**What is expected**
Starting at the line containing "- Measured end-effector" and ending at the line containing "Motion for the", print every line of the material below exactly, both ends included, and stop there.

**Given material**
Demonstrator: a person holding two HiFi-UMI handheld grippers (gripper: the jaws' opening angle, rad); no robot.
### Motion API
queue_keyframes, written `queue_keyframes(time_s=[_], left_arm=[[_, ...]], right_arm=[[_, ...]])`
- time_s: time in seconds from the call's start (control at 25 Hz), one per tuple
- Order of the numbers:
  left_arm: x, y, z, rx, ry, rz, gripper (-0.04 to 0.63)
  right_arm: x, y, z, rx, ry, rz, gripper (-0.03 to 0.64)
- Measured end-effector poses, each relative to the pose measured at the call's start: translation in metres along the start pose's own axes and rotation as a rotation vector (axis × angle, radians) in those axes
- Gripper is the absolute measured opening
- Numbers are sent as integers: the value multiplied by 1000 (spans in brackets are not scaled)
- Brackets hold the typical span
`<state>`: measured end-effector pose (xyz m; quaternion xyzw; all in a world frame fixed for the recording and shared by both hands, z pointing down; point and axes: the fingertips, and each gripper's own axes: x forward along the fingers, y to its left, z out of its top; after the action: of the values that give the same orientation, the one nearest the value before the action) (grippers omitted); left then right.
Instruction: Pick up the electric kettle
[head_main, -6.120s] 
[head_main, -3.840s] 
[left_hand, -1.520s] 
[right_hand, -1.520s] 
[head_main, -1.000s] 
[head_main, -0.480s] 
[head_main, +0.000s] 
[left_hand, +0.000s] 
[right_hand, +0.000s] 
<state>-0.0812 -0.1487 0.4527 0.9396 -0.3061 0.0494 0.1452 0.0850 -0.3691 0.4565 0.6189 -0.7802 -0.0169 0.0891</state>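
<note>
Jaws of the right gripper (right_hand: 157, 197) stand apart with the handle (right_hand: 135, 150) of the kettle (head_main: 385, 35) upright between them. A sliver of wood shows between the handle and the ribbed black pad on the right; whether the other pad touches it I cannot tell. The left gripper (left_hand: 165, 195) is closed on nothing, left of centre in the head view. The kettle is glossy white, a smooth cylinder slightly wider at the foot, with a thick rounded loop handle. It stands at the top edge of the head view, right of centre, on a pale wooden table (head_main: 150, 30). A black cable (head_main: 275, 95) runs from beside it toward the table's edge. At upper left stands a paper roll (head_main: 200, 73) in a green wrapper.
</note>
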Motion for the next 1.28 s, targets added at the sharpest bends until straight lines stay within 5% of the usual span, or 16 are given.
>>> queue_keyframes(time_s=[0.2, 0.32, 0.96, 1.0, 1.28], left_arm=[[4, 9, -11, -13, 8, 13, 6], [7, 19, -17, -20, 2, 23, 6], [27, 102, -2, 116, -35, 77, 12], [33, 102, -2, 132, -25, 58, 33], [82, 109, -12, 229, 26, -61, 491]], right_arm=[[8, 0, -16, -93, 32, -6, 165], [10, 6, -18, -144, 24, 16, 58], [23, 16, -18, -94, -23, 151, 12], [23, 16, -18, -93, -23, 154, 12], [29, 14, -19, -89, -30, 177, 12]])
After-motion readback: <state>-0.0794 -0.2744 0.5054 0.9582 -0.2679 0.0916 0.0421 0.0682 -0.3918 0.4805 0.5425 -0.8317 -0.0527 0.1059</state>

**Answer**
- Measured end-effector poses, each relative to the pose measured at the call's start: translation in metres along the start pose's own axes and rotation as a rotation vector (axis × angle, radians) in those axes
- Gripper is the absolute measured opening
- Numbers are sent as integers: the value multiplied by 1000 (spans in brackets are not scaled)
- Brackets hold the typical span
`<state>`: measured end-effector pose (xyz m; quaternion xyzw; all in a world frame fixed for the recording and shared by both hands, z pointing down; point and axes: the fingertips, and each gripper's own axes: x forward along the fingers, y to its left, z out of its top; after the action: of the values that give the same orientation, the one nearest the value before the action) (grippers omitted); left then right.
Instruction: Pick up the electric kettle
[head_main, -6.120s] 
[head_main, -3.840s] 
[left_hand, -1.520s] 
[right_hand, -1.520s] 
[head_main, -1.000s] 
[head_main, -0.480s] 
[head_main, +0.000s] 
[left_hand, +0.000s] 
[right_hand, +0.000s] 
<state>-0.0812 -0.1487 0.4527 0.9396 -0.3061 0.0494 0.1452 0.0850 -0.3691 0.4565 0.6189 -0.7802 -0.0169 0.0891</state>
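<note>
Jaws of the right gripper (right_hand: 157, 197) stand apart with the handle (right_hand: 135, 150) of the kettle (head_main: 385, 35) upright between them. A sliver of wood shows between the handle and the ribbed black pad on the right; whether the other pad touches it I cannot tell. The left gripper (left_hand: 165, 195) is closed on nothing, left of centre in the head view. The kettle is glossy white, a smooth cylinder slightly wider at the foot, with a thick rounded loop handle. It stands at the top edge of the head view, right of centre, on a pale wooden table (head_main: 150, 30). A black cable (head_main: 275, 95) runs from beside it toward the table's edge. At upper left stands a paper roll (head_main: 200, 73) in a green wrapper.
</note>
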Motion for the next 1.28 s, targets added at the sharpest bends until straight lines stay within 5% of the usual span, or 16 are given.

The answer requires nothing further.